- [What you should do] Every line below should be copied out exactly.

- [Data excerpt]

======

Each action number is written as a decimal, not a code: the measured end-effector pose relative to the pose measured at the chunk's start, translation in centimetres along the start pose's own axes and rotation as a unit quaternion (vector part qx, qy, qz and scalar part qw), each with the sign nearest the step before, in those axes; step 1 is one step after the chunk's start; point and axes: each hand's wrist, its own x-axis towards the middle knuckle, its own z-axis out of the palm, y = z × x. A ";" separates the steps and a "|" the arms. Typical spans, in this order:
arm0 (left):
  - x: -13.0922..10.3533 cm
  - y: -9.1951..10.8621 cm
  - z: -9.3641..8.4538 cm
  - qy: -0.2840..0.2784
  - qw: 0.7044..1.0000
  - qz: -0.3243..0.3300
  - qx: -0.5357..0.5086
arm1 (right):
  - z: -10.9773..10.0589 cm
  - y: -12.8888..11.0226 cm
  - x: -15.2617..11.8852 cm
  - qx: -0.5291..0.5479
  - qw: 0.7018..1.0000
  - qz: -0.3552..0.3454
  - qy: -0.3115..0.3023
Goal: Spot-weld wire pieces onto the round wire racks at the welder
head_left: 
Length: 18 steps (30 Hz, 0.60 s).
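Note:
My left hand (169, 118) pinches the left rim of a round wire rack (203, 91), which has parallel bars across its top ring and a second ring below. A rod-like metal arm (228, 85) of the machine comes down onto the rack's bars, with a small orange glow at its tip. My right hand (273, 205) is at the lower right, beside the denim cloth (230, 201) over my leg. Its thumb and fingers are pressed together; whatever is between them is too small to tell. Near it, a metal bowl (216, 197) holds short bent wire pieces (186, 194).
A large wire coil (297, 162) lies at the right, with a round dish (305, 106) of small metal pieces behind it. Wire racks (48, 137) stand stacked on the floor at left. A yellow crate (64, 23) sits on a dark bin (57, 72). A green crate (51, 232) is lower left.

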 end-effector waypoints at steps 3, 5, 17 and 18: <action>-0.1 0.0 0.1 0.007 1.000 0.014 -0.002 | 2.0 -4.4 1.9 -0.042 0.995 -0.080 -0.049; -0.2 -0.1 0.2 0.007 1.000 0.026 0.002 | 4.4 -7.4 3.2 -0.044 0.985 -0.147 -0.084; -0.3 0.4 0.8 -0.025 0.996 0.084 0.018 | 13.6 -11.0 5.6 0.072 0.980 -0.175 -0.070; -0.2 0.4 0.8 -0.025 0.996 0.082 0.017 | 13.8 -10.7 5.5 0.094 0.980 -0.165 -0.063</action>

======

- [Solution to the exercise]
Each action number is written as a decimal, not a code: the measured end-effector pose relative to the pose measured at the chunk's start, translation in centimetres along the start pose's own axes and rotation as a unit quaternion (vector part qx, qy, qz and scalar part qw), each with the sign nearest the step before, in those axes; step 1 is one step after the chunk's start; point and axes: each hand's wrist, its own x-axis towards the middle knuckle, its own z-axis out of the palm, y = z × x. A ";" separates the steps and a "|" the arms. Typical spans, in this order:
arm0 (left):
  - x: -13.0922..10.3533 cm
  - y: -9.1951..10.8621 cm
  - z: -9.3641..8.4538 cm
  - qy: -0.2840..0.2784
  - qw: 0.7044..1.0000
  - qz: -0.3243..0.3300
  - qx: -0.5357..0.5086
arm1 (right):
  - z: -10.9773..10.0589 cm
  - y: -12.8888..11.0226 cm
  - x: -15.2617..11.8852 cm
  - qx: -0.5291..0.5479
  - qw: 0.7018..1.0000
  - qz: -0.3552..0.3454
  - qy: -0.3115..0.3023
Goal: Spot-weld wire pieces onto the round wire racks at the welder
head_left: 
Length: 18 steps (30 Hz, 0.60 s).
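Note:
My left hand (169, 118) pinches the left rim of a round wire rack (203, 91), which has parallel bars across its top ring and a second ring below. A rod-like metal arm (228, 85) of the machine comes down onto the rack's bars, with a small orange glow at its tip. My right hand (273, 205) is at the lower right, beside the denim cloth (230, 201) over my leg. Its thumb and fingers are pressed together; whatever is between them is too small to tell. Near it, a metal bowl (216, 197) holds short bent wire pieces (186, 194).
A large wire coil (297, 162) lies at the right, with a round dish (305, 106) of small metal pieces behind it. Wire racks (48, 137) stand stacked on the floor at left. A yellow crate (64, 23) sits on a dark bin (57, 72). A green crate (51, 232) is lower left.
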
 end-effector waypoints at steps 3, 5, 17 and 18: <action>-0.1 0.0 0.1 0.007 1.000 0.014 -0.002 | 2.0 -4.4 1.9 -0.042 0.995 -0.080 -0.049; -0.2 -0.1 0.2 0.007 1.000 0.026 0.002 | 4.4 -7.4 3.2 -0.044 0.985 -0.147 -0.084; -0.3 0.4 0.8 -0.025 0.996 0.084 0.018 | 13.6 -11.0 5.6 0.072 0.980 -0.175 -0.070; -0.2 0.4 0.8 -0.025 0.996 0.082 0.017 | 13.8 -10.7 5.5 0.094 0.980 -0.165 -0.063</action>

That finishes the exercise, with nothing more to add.